DATA EXCERPT:
######

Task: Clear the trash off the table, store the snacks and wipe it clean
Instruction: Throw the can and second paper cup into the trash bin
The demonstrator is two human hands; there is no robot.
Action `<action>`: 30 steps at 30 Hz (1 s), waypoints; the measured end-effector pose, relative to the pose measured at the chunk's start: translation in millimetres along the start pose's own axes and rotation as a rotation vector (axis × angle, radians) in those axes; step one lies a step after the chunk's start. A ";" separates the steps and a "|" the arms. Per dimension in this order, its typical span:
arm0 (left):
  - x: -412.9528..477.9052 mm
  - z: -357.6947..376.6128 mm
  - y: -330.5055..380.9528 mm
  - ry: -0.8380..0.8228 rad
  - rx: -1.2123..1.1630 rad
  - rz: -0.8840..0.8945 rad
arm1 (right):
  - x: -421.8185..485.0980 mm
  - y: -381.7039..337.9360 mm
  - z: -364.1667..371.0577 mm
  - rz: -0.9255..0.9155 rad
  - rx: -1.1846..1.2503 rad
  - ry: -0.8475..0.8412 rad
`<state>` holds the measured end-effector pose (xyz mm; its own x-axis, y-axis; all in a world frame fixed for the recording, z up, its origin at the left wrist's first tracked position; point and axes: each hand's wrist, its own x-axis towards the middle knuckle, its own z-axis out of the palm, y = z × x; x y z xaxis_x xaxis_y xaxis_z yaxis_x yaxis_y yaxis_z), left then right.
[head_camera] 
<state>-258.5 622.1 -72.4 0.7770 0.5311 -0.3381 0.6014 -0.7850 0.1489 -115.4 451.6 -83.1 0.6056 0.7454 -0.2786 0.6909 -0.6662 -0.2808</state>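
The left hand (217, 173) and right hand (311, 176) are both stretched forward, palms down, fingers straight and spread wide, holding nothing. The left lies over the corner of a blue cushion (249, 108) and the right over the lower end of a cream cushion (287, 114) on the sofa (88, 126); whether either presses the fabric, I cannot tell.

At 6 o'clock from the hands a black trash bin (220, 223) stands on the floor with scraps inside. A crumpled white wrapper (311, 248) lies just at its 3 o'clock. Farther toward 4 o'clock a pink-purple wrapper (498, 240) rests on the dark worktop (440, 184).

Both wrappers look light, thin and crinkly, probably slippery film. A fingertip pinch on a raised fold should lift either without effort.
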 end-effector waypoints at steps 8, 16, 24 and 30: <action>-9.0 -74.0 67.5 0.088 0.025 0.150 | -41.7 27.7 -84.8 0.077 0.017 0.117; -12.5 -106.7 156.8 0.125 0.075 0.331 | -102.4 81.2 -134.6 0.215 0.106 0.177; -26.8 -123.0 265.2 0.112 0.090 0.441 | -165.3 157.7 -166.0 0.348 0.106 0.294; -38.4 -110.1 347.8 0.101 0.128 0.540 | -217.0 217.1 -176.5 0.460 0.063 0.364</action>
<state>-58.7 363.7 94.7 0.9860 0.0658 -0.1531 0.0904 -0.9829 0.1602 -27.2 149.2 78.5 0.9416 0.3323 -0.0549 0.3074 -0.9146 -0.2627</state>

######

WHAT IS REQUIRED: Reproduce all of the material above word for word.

RESULT FOR THIS TASK:
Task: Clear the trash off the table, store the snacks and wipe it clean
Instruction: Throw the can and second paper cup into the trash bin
The demonstrator is two human hands; there is no robot.
Action `<action>`: 30 steps at 30 Hz (1 s), waypoints; the measured end-effector pose, relative to the pose measured at the chunk's start: translation in millimetres along the start pose's own axes and rotation as a rotation vector (axis × angle, radians) in those axes; step one lies a step after the chunk's start. A ";" separates the steps and a "|" the arms. Per dimension in this order, its typical span:
arm0 (left):
  - x: -412.9528..477.9052 mm
  - z: -357.6947..376.6128 mm
  - y: -330.5055..380.9528 mm
  - ry: -0.8380..0.8228 rad
  - rx: -1.2123..1.1630 rad
  - rz: -0.8840..0.8945 rad
arm1 (right):
  - x: -421.8185..485.0980 mm
  - y: -381.7039..337.9360 mm
  - z: -364.1667..371.0577 mm
  - rz: -0.9255..0.9155 rad
  - rx: -1.1846..1.2503 rad
  - ry: -0.8475..0.8412 rad
`<state>` holds the measured end-effector pose (xyz mm; its own x-axis, y-axis; all in a world frame fixed for the recording, z up, its origin at the left wrist's first tracked position; point and axes: each hand's wrist, its own x-axis towards the middle knuckle, its own z-axis out of the palm, y = z × x; x y z xaxis_x xaxis_y xaxis_z yaxis_x yaxis_y yaxis_z), left then right.
[head_camera] 
<state>-258.5 622.1 -72.4 0.7770 0.5311 -0.3381 0.6014 -0.7850 0.1489 -115.4 451.6 -83.1 0.6056 0.7454 -0.2786 0.6909 -0.6662 -0.2808</state>
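The left hand (217, 173) and right hand (311, 176) are both stretched forward, palms down, fingers straight and spread wide, holding nothing. The left lies over the corner of a blue cushion (249, 108) and the right over the lower end of a cream cushion (287, 114) on the sofa (88, 126); whether either presses the fabric, I cannot tell.

At 6 o'clock from the hands a black trash bin (220, 223) stands on the floor with scraps inside. A crumpled white wrapper (311, 248) lies just at its 3 o'clock. Farther toward 4 o'clock a pink-purple wrapper (498, 240) rests on the dark worktop (440, 184).

Both wrappers look light, thin and crinkly, probably slippery film. A fingertip pinch on a raised fold should lift either without effort.
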 end-effector waypoints at steps 8, 16, 24 and 30: <action>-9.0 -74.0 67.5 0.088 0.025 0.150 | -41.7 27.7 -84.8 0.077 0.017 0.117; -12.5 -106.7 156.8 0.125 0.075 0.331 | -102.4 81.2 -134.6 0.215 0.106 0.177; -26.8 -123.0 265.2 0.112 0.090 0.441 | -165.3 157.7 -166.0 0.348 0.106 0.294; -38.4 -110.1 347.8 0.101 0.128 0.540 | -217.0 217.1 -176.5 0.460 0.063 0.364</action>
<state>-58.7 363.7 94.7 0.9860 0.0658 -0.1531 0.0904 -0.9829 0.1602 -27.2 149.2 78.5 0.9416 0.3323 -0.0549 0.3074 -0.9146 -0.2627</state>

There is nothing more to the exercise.